_Try it_
Pictures must be left out. Print the lines from the beginning of the material through the line holding "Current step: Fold", exactly and nothing else.

:::::

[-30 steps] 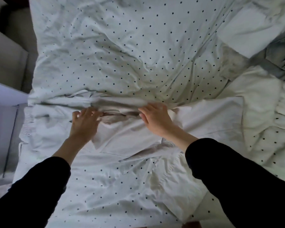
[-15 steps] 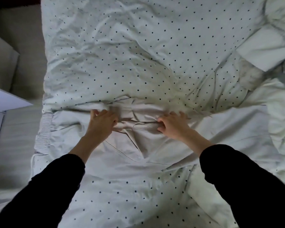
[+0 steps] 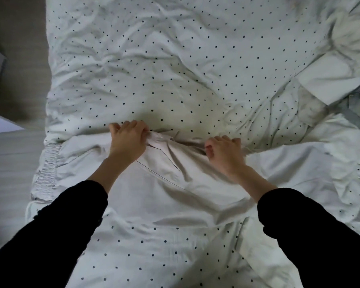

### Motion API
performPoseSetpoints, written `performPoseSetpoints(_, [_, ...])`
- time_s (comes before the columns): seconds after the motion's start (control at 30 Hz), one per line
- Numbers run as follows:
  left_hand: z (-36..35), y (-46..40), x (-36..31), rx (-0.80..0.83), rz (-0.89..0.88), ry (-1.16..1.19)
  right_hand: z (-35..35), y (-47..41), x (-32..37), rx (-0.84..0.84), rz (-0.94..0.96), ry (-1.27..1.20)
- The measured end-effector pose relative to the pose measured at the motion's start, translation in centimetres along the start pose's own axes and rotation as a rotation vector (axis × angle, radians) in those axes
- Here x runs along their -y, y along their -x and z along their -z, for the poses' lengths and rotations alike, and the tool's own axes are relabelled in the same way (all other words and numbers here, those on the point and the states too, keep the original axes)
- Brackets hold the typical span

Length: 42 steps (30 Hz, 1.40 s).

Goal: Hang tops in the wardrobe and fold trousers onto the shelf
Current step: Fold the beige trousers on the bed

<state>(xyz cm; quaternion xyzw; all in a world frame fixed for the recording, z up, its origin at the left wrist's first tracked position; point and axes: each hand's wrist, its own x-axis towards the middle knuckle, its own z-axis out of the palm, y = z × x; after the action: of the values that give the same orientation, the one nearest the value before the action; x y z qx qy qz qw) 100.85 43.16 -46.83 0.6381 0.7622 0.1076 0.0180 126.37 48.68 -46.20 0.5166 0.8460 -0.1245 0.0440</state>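
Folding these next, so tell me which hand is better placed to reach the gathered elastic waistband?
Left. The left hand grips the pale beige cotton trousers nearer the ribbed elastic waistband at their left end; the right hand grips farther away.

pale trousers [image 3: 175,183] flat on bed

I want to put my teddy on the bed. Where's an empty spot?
The dotted duvet beyond both hands is bare. The right corner is crowded with rumpled clothes; the pale trousers fill the near middle.
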Motion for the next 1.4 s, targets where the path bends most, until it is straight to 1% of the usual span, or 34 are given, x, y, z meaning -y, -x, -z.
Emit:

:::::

_Response for this exercise_
[-30 steps] 
[-15 steps] 
[+0 steps] 

### Motion API
performPoseSetpoints, written `performPoseSetpoints(_, [_, ...])`
- time_s (comes before the columns): seconds after the motion's start (control at 30 Hz), one per line
- Numbers run as follows:
  left_hand: z (-36..35), y (-46..40), x (-36..31), rx (-0.80..0.83), rz (-0.89..0.88), ry (-1.16..1.19)
  right_hand: z (-35..35), y (-47..41), x (-32..37), rx (-0.84..0.84), rz (-0.94..0.96), ry (-1.27..1.20)
- The measured end-effector pose relative to the pose measured at the motion's start, translation in centimetres along the start pose's own axes and rotation as a rotation vector (axis × angle, radians) in those axes
- Here x runs along their -y, y along their -x and z along their -z, for the poses' lengths and rotations alike, and the tool's own axes are relabelled in the same way (all other words and numbers here, those on the point and the states too, keep the original axes)
- Brackets hold the typical span

Length: 42 steps (30 Hz, 1.40 s).

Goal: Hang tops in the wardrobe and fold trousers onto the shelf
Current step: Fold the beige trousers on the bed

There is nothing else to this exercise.